### Task prompt
Your task is to write out the entire listing exactly, omitting its pictures.

-=-=-

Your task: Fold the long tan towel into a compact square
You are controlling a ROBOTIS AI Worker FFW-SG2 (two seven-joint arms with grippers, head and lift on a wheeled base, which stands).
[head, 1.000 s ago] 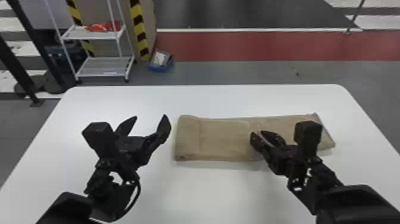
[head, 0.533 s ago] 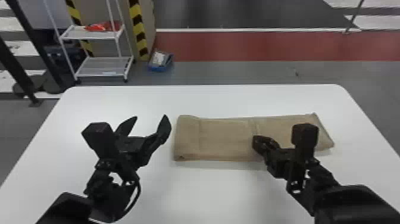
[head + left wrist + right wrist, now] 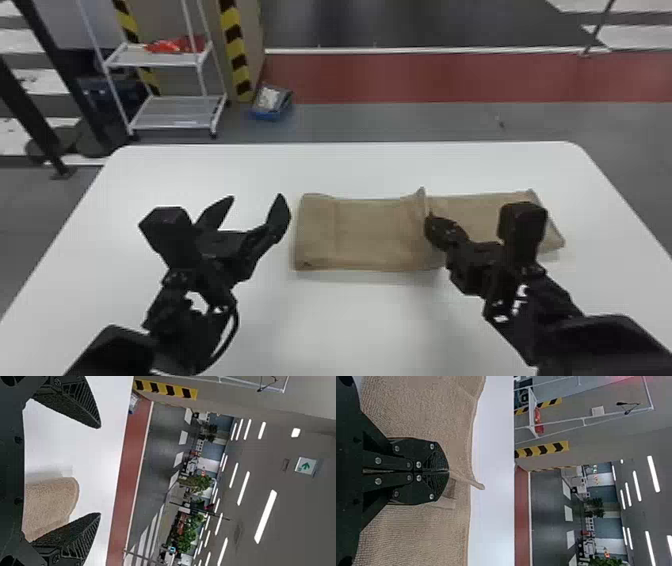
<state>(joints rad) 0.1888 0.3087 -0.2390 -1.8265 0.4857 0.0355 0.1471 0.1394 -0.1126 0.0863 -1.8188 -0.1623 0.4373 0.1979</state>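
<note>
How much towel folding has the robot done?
Some. The towel already looks folded over on its left part. The right claw pinches up a ridge near the middle. It's a long strip, so making the square is left.

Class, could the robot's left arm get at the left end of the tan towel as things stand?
Probably yes: the open left claw is just beside that end of the tan towel, with nothing between them. The right claw pinches a fold near the middle, seemingly out of the way.
</note>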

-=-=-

### Response area
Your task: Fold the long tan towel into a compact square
You are controlling a ROBOTIS AI Worker FFW-SG2 (two seven-joint arms with grippers, head and lift on a wheeled base, which stands).
[head, 1.000 s ago] 
[head, 0.533 s ago] 
[head + left wrist + right wrist, now] 
<state>(joints rad) 0.1888 0.3087 -0.2390 -1.8265 0.4857 0.0355 0.1471 0.1394 -0.1126 0.0863 -1.8188 -0.1623 0.4373 0.1979</state>
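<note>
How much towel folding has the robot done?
Some. The towel already looks folded over on its left part. The right claw pinches up a ridge near the middle. It's a long strip, so making the square is left.

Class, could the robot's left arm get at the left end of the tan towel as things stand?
Probably yes: the open left claw is just beside that end of the tan towel, with nothing between them. The right claw pinches a fold near the middle, seemingly out of the way.
</note>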

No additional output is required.